__ASSIGNED TASK__: Find and return every line of the data that contains the word "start".
◇ ◇ ◇ ◇
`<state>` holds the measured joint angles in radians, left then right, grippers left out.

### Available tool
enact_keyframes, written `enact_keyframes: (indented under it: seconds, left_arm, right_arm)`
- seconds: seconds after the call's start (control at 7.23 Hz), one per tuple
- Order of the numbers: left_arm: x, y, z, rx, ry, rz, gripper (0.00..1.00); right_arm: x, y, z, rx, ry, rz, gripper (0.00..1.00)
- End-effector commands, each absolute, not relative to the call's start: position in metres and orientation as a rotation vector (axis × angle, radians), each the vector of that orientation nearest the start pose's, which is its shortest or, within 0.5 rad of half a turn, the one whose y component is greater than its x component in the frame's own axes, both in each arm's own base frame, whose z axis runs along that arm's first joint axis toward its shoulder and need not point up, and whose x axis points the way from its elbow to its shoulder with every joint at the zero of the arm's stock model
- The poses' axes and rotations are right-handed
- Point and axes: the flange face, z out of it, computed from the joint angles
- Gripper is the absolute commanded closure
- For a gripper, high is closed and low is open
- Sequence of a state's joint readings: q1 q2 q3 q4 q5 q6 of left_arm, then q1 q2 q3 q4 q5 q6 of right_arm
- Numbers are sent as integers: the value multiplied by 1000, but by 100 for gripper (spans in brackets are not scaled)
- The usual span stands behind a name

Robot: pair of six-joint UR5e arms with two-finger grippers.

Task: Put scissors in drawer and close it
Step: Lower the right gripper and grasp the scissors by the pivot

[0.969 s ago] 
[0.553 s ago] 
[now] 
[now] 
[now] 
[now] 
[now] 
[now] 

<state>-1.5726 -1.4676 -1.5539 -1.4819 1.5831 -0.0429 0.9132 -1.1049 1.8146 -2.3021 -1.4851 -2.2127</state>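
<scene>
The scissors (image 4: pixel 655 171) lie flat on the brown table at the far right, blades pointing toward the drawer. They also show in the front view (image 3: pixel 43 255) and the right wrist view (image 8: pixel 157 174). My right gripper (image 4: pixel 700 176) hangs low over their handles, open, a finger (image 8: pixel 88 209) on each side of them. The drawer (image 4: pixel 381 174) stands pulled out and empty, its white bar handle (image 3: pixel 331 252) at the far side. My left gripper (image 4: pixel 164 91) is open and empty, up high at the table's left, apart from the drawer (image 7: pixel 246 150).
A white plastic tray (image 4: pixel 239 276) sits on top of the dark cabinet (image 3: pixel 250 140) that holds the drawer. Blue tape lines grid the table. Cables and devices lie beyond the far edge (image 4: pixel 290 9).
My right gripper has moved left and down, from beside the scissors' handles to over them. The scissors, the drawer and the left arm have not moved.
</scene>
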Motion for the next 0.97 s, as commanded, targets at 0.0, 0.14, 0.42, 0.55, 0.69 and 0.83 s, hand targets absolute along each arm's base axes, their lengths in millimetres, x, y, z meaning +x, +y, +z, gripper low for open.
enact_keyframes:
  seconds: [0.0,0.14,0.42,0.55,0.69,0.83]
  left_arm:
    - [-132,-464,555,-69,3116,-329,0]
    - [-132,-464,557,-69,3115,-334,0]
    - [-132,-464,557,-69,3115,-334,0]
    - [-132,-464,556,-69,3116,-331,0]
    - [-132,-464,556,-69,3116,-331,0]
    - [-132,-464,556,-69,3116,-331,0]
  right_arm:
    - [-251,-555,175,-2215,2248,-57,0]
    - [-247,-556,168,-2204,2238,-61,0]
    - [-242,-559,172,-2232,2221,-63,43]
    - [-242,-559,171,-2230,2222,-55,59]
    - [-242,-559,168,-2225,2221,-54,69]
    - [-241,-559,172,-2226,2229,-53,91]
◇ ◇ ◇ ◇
__TASK ANSWER__:
- seconds: seconds after the call's start (control at 7.23 Hz), one per tuple
- End-effector commands, each absolute, not relative to the call's start: position in metres and orientation as a rotation vector (axis × angle, radians), each the vector of that orientation nearest the start pose's, which is its shortest or, within 0.5 rad of half a turn, the one whose y component is greater than its x component in the frame's own axes, both in each arm's own base frame, whose z axis runs along that arm's first joint axis toward its shoulder and need not point up, and whose x axis points the way from its elbow to its shoulder with every joint at the zero of the arm's stock model

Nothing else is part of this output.